The Haywire Custom Guitars-Project Selection Process
Every business wants great customers and the Haywire custom shop is no exception.
It doesn’t always happen but we’re thrilled when it does. It’s a minefield out there. Generally we know nothing about a customer except that they have an electronic device and that they contacted us. So we choose guitar projects and our customers wisely. And as a customer, if you want to be treated with respect then you’ll need to be a good customer. With us it is less about the project selection and more about “customer selection”. Importantly, we don’t work for money, we work for guitar players. Unfortunately we do have to turn jobs down. While race, creed or political affiliation don’t enter into our selection process there are some red flags we try and avoid. Not all jobs are a no-go, but first and foremost, anything NOT listed on our website has much less of a chance getting approval.
you want us on the “playability” end
Do your homework on what we do before contacting us. Make sure you know what we do.
If a player is looking for comprehensive repairs and extensive experience with lots of options then Haywire Custom Shop is the right place to get your guitar work done. We have customers calling, texting and emailing every day.
Immediately, it’s obvious whether they have taken the time to look up on the website what services we provide and if we can help them. If they don’t waste our time, we won’t waste theirs. For example, there is nothing on our
website regarding “repainting your guitar”. So please,….don’t ask. There are two ends of the guitar work process. The first end-the “beauty” end. The second is the “playability” end of the spectrum.
Believe me, you want us on the “playability” end if you’re a pro musican interested in a much better playing and sounding guitar. Our focus is on helping musicians become great. We’ve been there. We know what you need.
Do yourself a favor and listen when suggestions are offered.
In order to have happy customers, we need to provide excellent outcomes on all of our listed services and guitar projects. They are too numerous to mention here. After all, this article is not an ad for our Website. If someone calls for “clarinet” repairs, suffice it to say-they are not going to be happy campers.

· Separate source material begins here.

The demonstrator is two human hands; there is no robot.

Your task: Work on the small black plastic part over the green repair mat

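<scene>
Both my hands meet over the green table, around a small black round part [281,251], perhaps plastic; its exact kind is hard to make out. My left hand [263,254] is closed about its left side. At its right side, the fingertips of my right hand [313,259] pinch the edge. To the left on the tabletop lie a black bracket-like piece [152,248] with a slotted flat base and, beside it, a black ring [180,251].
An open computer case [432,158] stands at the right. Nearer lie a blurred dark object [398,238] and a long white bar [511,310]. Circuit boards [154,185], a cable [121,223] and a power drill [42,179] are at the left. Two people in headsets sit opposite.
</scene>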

A customer doesn’t have a second chance to
make a first impression
We have to be selective in what projects we take on. So, first and foremost is how the player approaches us in his/her request. Do they communicate well? Do they know how to email properly? Do they answer the
emails we send back immediately or wait a long time? How is their attitude? Are they polite? Or, are they demanding divas? Do they have a bad rep? In this preliminary back and forth we get a good idea. A customer doesn’t have a second chance to make a first impression. And we don’t have to choose to work with every customer.
Our Guitar Projects:
Fortunately, throughout the years, we have had to decline only about 20% of customers who contact us regarding guitar projects.
Why would we decline to work with a customer? One reason is previous experience. If we have a good experience then it’s an enthusiastic sure go on the next project. Likewise, if they have a good experience we’ll see them again. If a player is uncooperative we say no. We want the best possible outcome for projects but if a player cares less about the guitar project than we do, we don’t do it. A red flag always goes up if we have to send an invoice more than once to a customer to start a guitar project they initiate.
Customers who procrastinate are always red flags
We specialize in doing things that other guitar custom shops are unwilling or unable to do.
Therefore, if the project involves building something already commercially available and someone wants it copied at a better price then we decline the project.
Customers who procrastinate are always red flags we try to avoid.
help me understand what the end product will look like
We are looking to help guitar players complete worthwhile successful projects. A project fraught with problems or that is not presented to us in a clear and concise way that we can understand is declined.
If I can’t visualize the outcome, which is rare, I’ll ask for a sketch or detailed drawing to help me understand what the end product will look like. If a customer can’t or won’t provide that then it’s declined. The builder needs to see what they see. Building in failure to a project in the Haywire Custom shop is not an option.
we don’t want to build in failure to guitar projects
Sometimes when a project is pitched to us and there is down time in the shop we’ll tell the customer, “Hey it’s a good time to get this done because we can devote all of our attention to it”.
As some projects take much longer to complete we know a happy customer is one who doesn’t have to wait long.
It becomes a successful project candidate immediately. If a customer procrastinates and we get busy, then the likelihood of a successful project at an extremely busy time is much less.
So when we make suggestions to customers they need to hear us the first time. Again, we don’t want to build in failure from the start.
Be a good customer, it’s not hard
We try and help players. But if they already have a luthier we’ll decline the project. If we do work for players then they take it to their luthier for inspection, we will decline future projects. If the luthier disassembles it then we void our work warranty and it becomes the NEW luthiers future project. We don’t want to get caught up in a dogfight. Players looking for cheap used instruments many times come to us. If we sell them an instrument and they complain about scratches, dents or dings
and say nothing about the setup, sound or playability then they are not the kind of customer we’ll work with in the future. Be a good customer, it’s not hard. It’s all about being a better player.